This week is National Women’s Health Week.  Their slogan is “Let’s talk!” and their logo is a delightful pink elephant in the room.  As if I needed any more of an excuse to get behind an event…  They had me at pink elephant!
I wanted to write about periods and working as an engineer because I when I was younger and more self-concious this was the type of topic of conversation that would have been useful to me, but the thought of bringing it up with anyone put my social anxiety into hyperdrive.  But my mind was full of questions such as:
Is anyone else dealing with trying to change a tampon underground where there are a scattering of portaloos and your fingernails are caked in lead?
Does anyone else care that there are no sanitary bins for 40km?
How do you survive your day of walking around the middle of nowhere when you just want to curl up in a ball in your shower?

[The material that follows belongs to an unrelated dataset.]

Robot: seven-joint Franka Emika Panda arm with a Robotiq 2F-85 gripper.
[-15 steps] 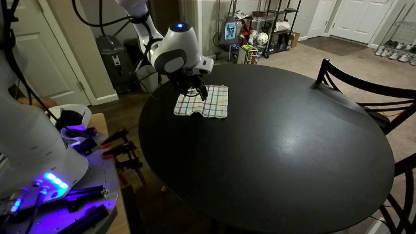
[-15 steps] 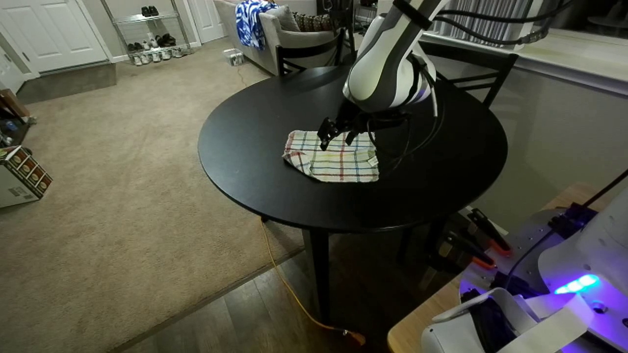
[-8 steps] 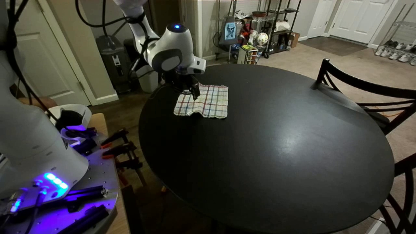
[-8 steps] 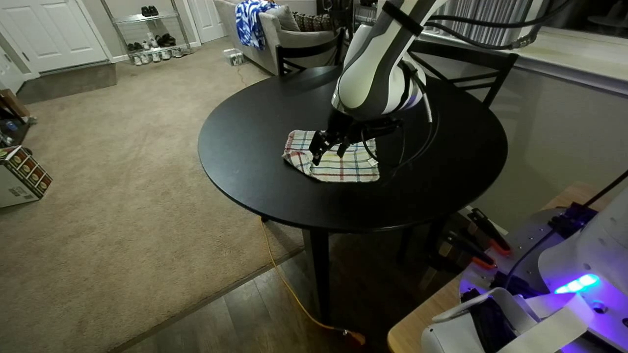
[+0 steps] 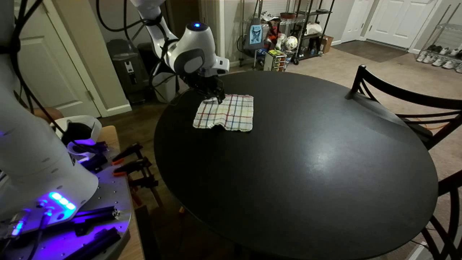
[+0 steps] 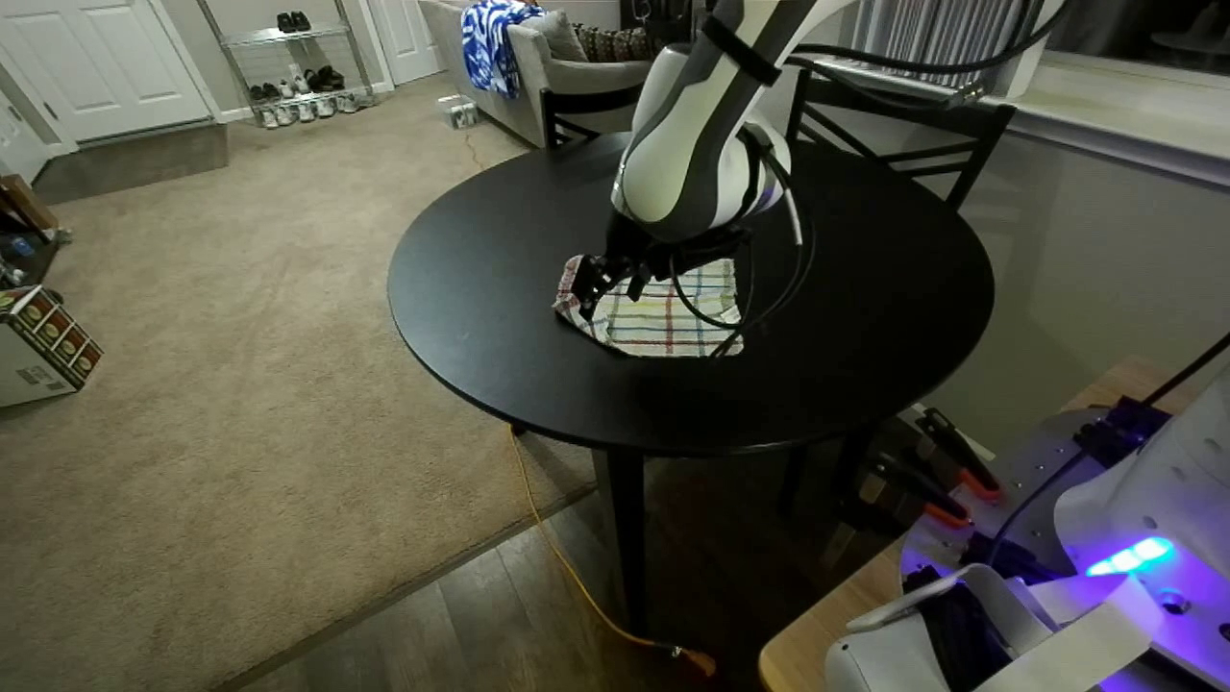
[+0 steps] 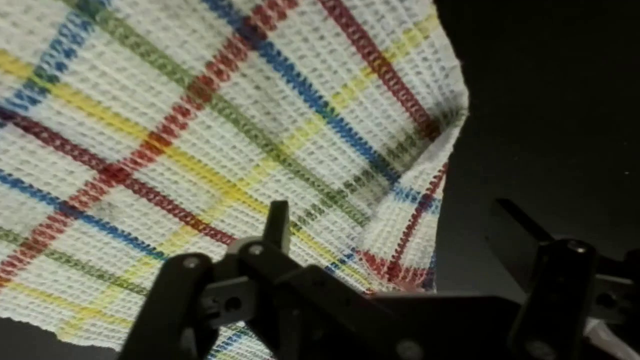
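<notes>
A white cloth with red, blue, green and yellow checks lies on the black round table. Its corner is turned back in a fold, well seen in the wrist view. Over this end of the cloth stands my gripper, its jaws wide apart and pointing down. In the wrist view the gripper has the folded corner between its fingers, one above the cloth and one past its edge over bare table. Nothing is gripped. The height of the fingertips above the cloth is hard to tell.
Dark chairs stand against the table's edge. Loose cables hang from the arm beside the cloth. Black clamps hold the robot's base at the near side. A white headset rests beside the base.
My gripper has shifted across the cloth toward the folded corner, leftward in both exterior views. It has stayed open. The cloth lies as before.
</notes>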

This was a continuation of my preference for not asking awkward questions and just making assumptions, and is the kind of thing which made 10 year-old Yvette dread growing up because she thought that grown up women had their period continuously for the rest of their lives (that is, without the three week blood-free gap).  There was lots of teaching about getting your period but nothing about it stopping or it starting again after the next month…

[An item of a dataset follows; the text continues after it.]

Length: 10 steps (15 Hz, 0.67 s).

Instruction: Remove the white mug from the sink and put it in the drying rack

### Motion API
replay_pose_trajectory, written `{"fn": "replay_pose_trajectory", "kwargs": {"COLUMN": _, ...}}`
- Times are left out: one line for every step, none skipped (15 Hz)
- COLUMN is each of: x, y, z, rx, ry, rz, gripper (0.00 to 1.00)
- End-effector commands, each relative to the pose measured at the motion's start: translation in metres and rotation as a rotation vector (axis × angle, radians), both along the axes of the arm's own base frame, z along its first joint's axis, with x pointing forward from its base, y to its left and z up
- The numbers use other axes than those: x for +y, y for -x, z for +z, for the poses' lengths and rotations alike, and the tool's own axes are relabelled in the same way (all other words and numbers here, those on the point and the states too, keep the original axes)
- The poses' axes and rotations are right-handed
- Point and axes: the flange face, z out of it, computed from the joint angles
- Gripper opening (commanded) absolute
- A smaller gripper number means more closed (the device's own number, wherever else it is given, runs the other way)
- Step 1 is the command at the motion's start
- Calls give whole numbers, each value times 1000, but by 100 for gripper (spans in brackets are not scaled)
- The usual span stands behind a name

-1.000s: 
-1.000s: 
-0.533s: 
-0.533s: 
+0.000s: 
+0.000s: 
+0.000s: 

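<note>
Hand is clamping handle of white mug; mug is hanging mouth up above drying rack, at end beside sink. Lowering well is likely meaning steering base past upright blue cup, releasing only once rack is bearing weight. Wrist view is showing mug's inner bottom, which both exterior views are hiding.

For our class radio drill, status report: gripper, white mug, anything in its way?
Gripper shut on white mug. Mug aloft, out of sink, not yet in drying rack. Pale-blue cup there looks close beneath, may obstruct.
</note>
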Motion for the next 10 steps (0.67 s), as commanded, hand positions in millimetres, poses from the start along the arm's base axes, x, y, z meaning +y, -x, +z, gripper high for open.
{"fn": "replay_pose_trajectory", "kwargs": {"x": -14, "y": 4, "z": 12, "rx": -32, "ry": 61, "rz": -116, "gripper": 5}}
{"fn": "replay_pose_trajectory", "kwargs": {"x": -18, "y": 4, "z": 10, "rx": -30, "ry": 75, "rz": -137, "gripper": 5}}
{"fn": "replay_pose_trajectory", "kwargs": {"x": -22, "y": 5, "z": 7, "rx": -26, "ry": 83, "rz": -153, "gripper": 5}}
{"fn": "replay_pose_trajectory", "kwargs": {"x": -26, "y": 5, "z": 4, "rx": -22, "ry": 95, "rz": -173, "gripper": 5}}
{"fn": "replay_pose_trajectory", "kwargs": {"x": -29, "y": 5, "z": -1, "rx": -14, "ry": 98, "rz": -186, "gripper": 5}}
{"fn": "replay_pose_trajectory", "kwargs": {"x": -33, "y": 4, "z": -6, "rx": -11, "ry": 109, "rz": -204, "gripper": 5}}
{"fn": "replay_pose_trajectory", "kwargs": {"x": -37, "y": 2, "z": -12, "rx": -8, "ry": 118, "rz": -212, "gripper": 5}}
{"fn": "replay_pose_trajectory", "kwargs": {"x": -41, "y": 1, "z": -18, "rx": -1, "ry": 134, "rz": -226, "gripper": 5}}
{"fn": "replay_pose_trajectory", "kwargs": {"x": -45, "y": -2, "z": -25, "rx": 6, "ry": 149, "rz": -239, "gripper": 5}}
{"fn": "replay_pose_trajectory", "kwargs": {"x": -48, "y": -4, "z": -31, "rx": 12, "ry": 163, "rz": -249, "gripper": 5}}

Now that I’m more ballsy (ovary-y), I talk about whatever if I think it’s worth it.  And I’ve been encouraged by some of the other awesome women I’ve met (shoutout to Betty Lovecat and Vivien Victory!) that there’s no such thing as TMI when it comes to women’s health.  And now even Olympic swimmers talk about cramps on international television!
But, one thing that I was concerned about when highlighting that there are some women who don’t feel 110% for 5 to 7 days of every 28, was that this would give the patriachy yet another reason to discriminate against the “weaker sex”.

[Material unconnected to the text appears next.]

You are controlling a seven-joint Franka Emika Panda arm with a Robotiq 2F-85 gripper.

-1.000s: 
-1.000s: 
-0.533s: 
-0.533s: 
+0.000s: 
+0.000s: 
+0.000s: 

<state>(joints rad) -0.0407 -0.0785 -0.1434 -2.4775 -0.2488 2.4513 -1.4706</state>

But basically, if you haven’t cottoned on by now, my mission in life it to prove that princesses make great engineers. And some princesses get PMS.  And they deal with it incredibly well.
However, I might be getting defensive all too soon.  Statistically it seems that succumbing to period-related presenteeism (rocking up to work even when you aren’t 100%) doesn’t even feature in the top twelve medical reasons for presenteeism (according to this article).  Despite the hype, such as this article about period leave being a thing, a worker is significantly more likely to be underperforming due to depression, allergies or hypertension, than a visit from Aunty Flo
Put this together with the fact that the female engineering population is tiny, chances are having a watercooler conversation about having a tough period is probably going to be a rare occurrence.
So if you do happen to be a female, and a female of reproductive capacity, and a female who is adversely affected by her cycle, and you want to hear about how some other engineeresses have made their lives a little easier each month, read on.
We will be using the Engineering Hierarchy of Controls to examine this topic each day National Women’s Health Week.
Just a note that some of the health and medical things discussed here aren’t the right solution for every one and your doctor might have some really good reasons why it won’t work for you (like, you might have a stroke), so treat this information as if it were a casual gossip with a girlfriend and not tailored medical advice.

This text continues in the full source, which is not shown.